Reorganization and fix recompilation every step in the training loop.

lucasnewman · Dec 6, 2024 · c51958a · c51958a
1 parent ffa8519
commit c51958a
Show file tree

Hide file tree

Showing 11 changed files with 976 additions and 833 deletions.

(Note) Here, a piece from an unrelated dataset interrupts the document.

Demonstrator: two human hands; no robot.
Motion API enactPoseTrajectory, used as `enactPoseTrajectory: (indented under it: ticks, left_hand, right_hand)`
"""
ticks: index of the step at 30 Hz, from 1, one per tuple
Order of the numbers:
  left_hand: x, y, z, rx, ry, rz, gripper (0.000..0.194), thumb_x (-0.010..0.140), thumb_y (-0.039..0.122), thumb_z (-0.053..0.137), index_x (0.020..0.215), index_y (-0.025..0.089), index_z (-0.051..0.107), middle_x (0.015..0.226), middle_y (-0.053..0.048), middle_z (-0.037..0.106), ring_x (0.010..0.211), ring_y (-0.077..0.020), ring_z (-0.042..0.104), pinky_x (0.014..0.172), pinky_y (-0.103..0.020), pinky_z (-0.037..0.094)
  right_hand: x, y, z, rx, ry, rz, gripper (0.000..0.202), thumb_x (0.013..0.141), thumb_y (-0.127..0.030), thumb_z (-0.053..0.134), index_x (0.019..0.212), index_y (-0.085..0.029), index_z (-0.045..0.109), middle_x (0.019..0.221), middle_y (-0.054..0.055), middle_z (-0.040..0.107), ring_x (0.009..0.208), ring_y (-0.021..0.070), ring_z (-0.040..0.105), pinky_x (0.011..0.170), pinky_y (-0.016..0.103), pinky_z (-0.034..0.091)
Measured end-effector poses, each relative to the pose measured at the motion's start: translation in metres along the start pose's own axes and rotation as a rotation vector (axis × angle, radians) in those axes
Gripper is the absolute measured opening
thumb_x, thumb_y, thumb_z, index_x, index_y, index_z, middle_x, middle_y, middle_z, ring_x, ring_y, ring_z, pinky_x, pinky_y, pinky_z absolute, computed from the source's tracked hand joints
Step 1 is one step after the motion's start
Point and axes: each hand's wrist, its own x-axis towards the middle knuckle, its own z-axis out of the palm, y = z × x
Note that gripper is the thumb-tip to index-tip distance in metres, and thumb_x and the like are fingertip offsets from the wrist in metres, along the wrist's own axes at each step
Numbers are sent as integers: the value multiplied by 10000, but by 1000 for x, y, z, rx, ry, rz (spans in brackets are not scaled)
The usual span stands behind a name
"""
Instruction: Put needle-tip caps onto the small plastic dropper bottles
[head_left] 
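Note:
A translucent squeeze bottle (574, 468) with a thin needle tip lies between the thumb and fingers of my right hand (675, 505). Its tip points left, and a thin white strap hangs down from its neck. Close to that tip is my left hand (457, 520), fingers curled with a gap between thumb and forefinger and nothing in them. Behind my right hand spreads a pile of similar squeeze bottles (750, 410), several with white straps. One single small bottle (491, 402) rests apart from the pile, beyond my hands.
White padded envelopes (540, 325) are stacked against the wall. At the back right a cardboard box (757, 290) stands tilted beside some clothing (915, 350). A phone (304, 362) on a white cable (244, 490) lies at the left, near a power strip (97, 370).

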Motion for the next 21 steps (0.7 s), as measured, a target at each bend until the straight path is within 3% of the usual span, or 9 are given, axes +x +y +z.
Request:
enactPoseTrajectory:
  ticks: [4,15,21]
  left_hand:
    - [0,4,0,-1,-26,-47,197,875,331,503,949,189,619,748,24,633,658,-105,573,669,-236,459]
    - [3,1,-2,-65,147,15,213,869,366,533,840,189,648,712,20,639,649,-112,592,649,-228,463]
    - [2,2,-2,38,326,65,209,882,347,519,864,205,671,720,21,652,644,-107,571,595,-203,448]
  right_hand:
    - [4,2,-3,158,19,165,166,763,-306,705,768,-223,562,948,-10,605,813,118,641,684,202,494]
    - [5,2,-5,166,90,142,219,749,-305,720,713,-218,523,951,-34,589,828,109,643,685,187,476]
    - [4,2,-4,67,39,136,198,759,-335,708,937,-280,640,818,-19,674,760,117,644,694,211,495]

diff --git a/f5_tts_mlx/audio.py b/f5_tts_mlx/audio.py
@@ -0,0 +1,230 @@
+from __future__ import annotations
+from functools import lru_cache
+import math
+from typing import Optional
+
+import mlx.core as mx
+import mlx.nn as nn
+
+import numpy as np
+
+
+@lru_cache(maxsize=None)
+def mel_filters(
+    sample_rate: int,
+    n_fft: int,
+    n_mels: int,
+    f_min: float = 0,
+    f_max: Optional[float] = None,
+    norm: Optional[str] = None,
+    mel_scale: str = "htk",
+) -> mx.array:
+    """
+    Compute torch-compatible mel filterbanks.
+
+    Args:
+        sample_rate: Sampling rate of the audio.

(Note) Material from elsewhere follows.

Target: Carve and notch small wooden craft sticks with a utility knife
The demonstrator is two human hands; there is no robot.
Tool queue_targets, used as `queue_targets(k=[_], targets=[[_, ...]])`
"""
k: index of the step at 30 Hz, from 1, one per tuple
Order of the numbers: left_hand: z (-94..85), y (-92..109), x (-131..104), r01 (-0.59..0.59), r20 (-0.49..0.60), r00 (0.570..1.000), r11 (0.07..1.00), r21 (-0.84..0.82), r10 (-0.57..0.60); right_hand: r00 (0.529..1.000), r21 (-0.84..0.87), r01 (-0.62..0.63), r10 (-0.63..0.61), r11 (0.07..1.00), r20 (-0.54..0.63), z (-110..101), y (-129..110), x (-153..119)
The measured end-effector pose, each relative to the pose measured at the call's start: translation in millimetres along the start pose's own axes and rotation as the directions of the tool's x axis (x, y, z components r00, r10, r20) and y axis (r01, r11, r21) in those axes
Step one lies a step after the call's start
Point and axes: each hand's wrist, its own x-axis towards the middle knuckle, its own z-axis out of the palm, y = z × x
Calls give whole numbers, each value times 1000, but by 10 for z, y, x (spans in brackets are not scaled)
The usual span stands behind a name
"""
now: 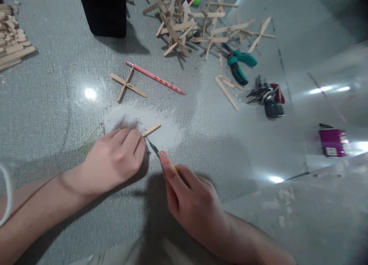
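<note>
Mid-frame, my left hand (pixel 116 155) clamped fingers on a wooden stick (pixel 153 129), my right hand (pixel 197 203) on a slim tool (pixel 154 147)

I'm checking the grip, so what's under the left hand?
A wooden stick sticks out from under the left hand, its visible end over a pale patch. The stick's other end, and anything beneath the palm, are covered.
</note>
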Motion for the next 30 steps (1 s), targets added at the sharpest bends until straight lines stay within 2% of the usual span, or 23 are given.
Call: queue_targets(k=[11,15,19,25,30], targets=[[11,-27,7,35,26,999,999,-40,-34,999,104,-28,25,994,24,13,102,36],[20,-23,0,45,32,998,999,5,-45,1000,84,-28,28,996,8,8,91,67],[51,-30,-14,43,-11,999,999,4,-43,1000,69,-25,25,997,1,-1,92,101],[75,-43,-24,40,-3,999,999,17,-39,999,38,-20,19,999,31,-88,110,155],[126,-30,-58,82,-60,995,997,-12,-82,999,9,-15,15,1000,50,-120,94,176]])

+        n_fft: Number of FFT points.
+        n_mels: Number of mel bands.
+        f_min: Minimum frequency.
+        f_max: Maximum frequency.
+        norm: Normalization mode.
+        mel_scale: Mel scale type.
+
+    Returns:
+        mx.array of shape (n_mels, n_fft // 2 + 1) containing mel filterbanks.
+    """
+
+    def hz_to_mel(freq, mel_scale="htk"):
+        if mel_scale == "htk":
+            return 2595.0 * math.log10(1.0 + freq / 700.0)
+
+        # slaney scale
+        f_min, f_sp = 0.0, 200.0 / 3
+        mels = (freq - f_min) / f_sp
+        min_log_hz = 1000.0
+        min_log_mel = (min_log_hz - f_min) / f_sp
+        logstep = math.log(6.4) / 27.0
+        if freq >= min_log_hz:
+            mels = min_log_mel + math.log(freq / min_log_hz) / logstep
+        return mels
+
+    def mel_to_hz(mels, mel_scale="htk"):
+        if mel_scale == "htk":
+            return 700.0 * (10.0 ** (mels / 2595.0) - 1.0)
+
+        # slaney scale
+        f_min, f_sp = 0.0, 200.0 / 3
+        freqs = f_min + f_sp * mels
+        min_log_hz = 1000.0
+        min_log_mel = (min_log_hz - f_min) / f_sp
+        logstep = math.log(6.4) / 27.0
+        log_t = mels >= min_log_mel
+        freqs[log_t] = min_log_hz * mx.exp(logstep * (mels[log_t] - min_log_mel))
+        return freqs
+
+    f_max = f_max or sample_rate / 2
+
+    # generate frequency points
+
+    n_freqs = n_fft // 2 + 1
+    all_freqs = mx.linspace(0, sample_rate // 2, n_freqs)
+
+    # convert frequencies to mel and back to hz
+
+    m_min = hz_to_mel(f_min, mel_scale)
+    m_max = hz_to_mel(f_max, mel_scale)
+    m_pts = mx.linspace(m_min, m_max, n_mels + 2)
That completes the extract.